Os pelecaniformes possuem quatro dedos com membranas interdigitais, são animais de médio e grande porte que vivem em regiões abundantes de água, de onde retiram seus alimentos, com uma dieta que consiste em peixes, crustáceos e invertebrados marinhos. Reproduzem-se em colônias de diversos indivíduos, sendo esta uma das características da ordem, o gregarismo, espécies cujos indivíduos vivem em grupos.


O guará possuía grande distribuição no litoral de São Paulo, mas dada a pressão pela caça, por suas penas de tonalidade avermelhada, diminuíram sua população e só voltaram a se restabelecer na década de 80.



- Ordem Suliformes


Fotografia de um atobá-marrom voando. É uma ave grande, com a maior parte do corpo marrom e o peito branco.

Atobá-marrom Sula leucogaster Brisson, 1760 voando na Ilha Christmas. Fonte: patrick kavanagh/Flickr (CC BY 2.0).



Estudos genéticos demonstram que quatro famílias anteriormente inseridas dentro da Ordem Pelecaniformes constituem um grupo separado, sendo assim, fragatas, atobás, biguá e biguatinga foram incluídos nessa nova ordem, Suliformes.


Os atobás são os representantes mais presentes no Nordeste e Sudeste do país, são excelentes mergulhadores e podem atingir 20 metros de profundidade. Fragatas estão distribuídas no Atlântico e no Pacífico, sendo encontradas em todo o litoral brasileiro. A biguatinga é um animal de 88 centímetros de comprimento, com bico alongado e serrilhado, que auxilia a fisgar os peixes, por não possuírem glândulas uropigianas, não impermeabiliza as penas, e quando mergulham, as mesmas tende a acumular mais água.

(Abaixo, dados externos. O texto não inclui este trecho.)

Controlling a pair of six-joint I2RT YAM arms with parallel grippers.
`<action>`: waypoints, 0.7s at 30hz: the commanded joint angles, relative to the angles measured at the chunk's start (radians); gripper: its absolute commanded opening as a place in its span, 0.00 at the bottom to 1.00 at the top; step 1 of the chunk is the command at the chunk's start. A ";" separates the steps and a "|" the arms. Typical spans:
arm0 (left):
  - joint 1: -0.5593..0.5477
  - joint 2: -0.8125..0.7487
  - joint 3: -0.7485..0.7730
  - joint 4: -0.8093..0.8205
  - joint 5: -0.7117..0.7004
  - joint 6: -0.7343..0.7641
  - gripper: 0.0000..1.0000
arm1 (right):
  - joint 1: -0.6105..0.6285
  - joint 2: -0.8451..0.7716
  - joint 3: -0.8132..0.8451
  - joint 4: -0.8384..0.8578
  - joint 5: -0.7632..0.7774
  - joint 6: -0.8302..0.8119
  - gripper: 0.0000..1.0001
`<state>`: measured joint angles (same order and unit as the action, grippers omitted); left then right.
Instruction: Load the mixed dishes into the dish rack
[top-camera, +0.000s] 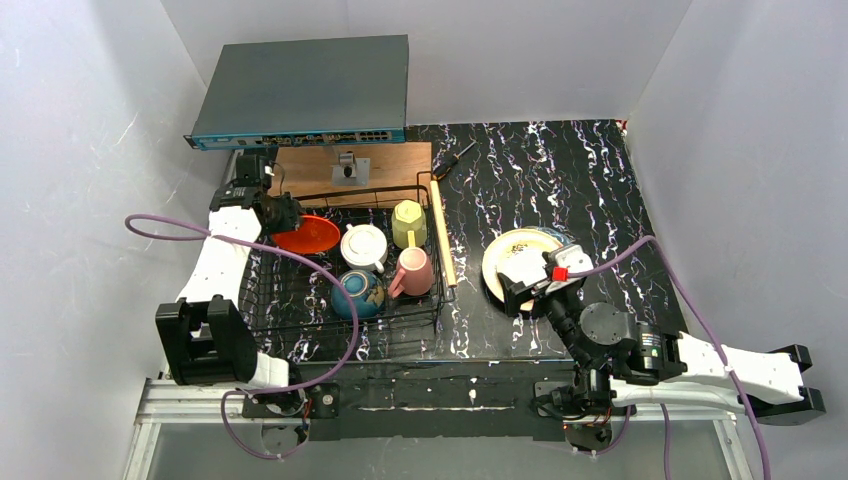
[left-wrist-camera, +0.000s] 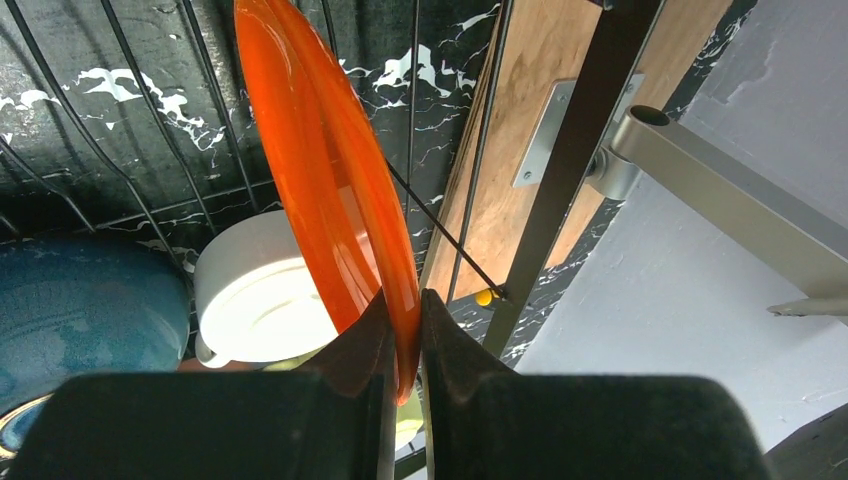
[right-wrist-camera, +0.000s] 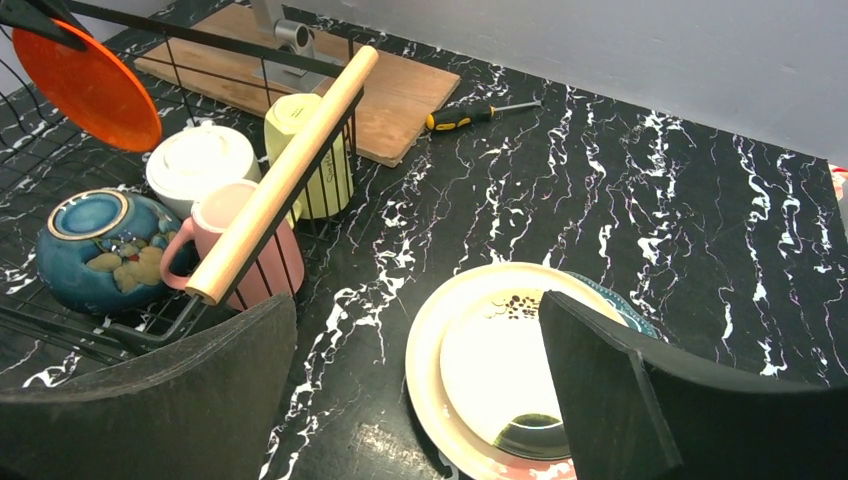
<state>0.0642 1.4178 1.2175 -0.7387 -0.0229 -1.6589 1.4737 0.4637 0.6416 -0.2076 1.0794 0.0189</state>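
Observation:
My left gripper (left-wrist-camera: 405, 330) (top-camera: 283, 215) is shut on the rim of the orange plate (left-wrist-camera: 330, 160) (top-camera: 308, 235), which it holds on edge over the far left of the dish rack (top-camera: 441, 300). In the rack sit the white cup (top-camera: 364, 245), yellow-green mug (top-camera: 408, 223), pink mug (top-camera: 414, 271) and blue-teal bowl (top-camera: 357, 293), upside down. Right of the rack, the cream plate (right-wrist-camera: 490, 350) lies on the teal plate (right-wrist-camera: 640, 322). My right gripper (right-wrist-camera: 415, 320) hangs open just above the cream plate, holding nothing.
A wooden rod handle (right-wrist-camera: 285, 170) runs along the rack's right side. Behind the rack lie a brown wooden board (top-camera: 385, 160) with a metal bracket and a screwdriver (top-camera: 455, 158). A grey network switch (top-camera: 305, 90) sits at the back. White walls enclose the table.

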 joint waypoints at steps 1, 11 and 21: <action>0.018 0.000 0.005 0.016 -0.034 0.012 0.00 | -0.003 -0.003 -0.009 0.045 0.028 -0.011 0.98; 0.024 -0.002 0.044 -0.002 -0.025 0.069 0.00 | -0.005 -0.001 -0.010 0.042 0.025 -0.008 0.98; 0.028 -0.066 0.023 -0.029 -0.024 0.085 0.00 | -0.006 -0.014 -0.040 0.078 0.017 -0.002 0.98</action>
<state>0.0841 1.3972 1.2285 -0.7575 -0.0396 -1.5833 1.4722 0.4618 0.6182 -0.2035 1.0786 0.0210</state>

O biguá, conhecido como mergulhão, atinge até 77 centímetros de comprimento, a plumagem é de coloração preta e o saco gular, bolsa de pele inflável na região cervical, amarela. O pescoço é longo, o bico é cinza amarelado e a ponta tem um formato de gancho, no período de reprodução aparecem penas brancas na garganta nua e tufos brancos atrás da região auricular.


Vale ressaltar que, dependendo da fonte utilizada, os dados taxonômicos podem sofrer variações, para o desenvolvimento deste artigo utilizou-se a Lista comentada das aves do Brasil pelo Comitê Brasileiro de Registros Ornitológicos de 2015.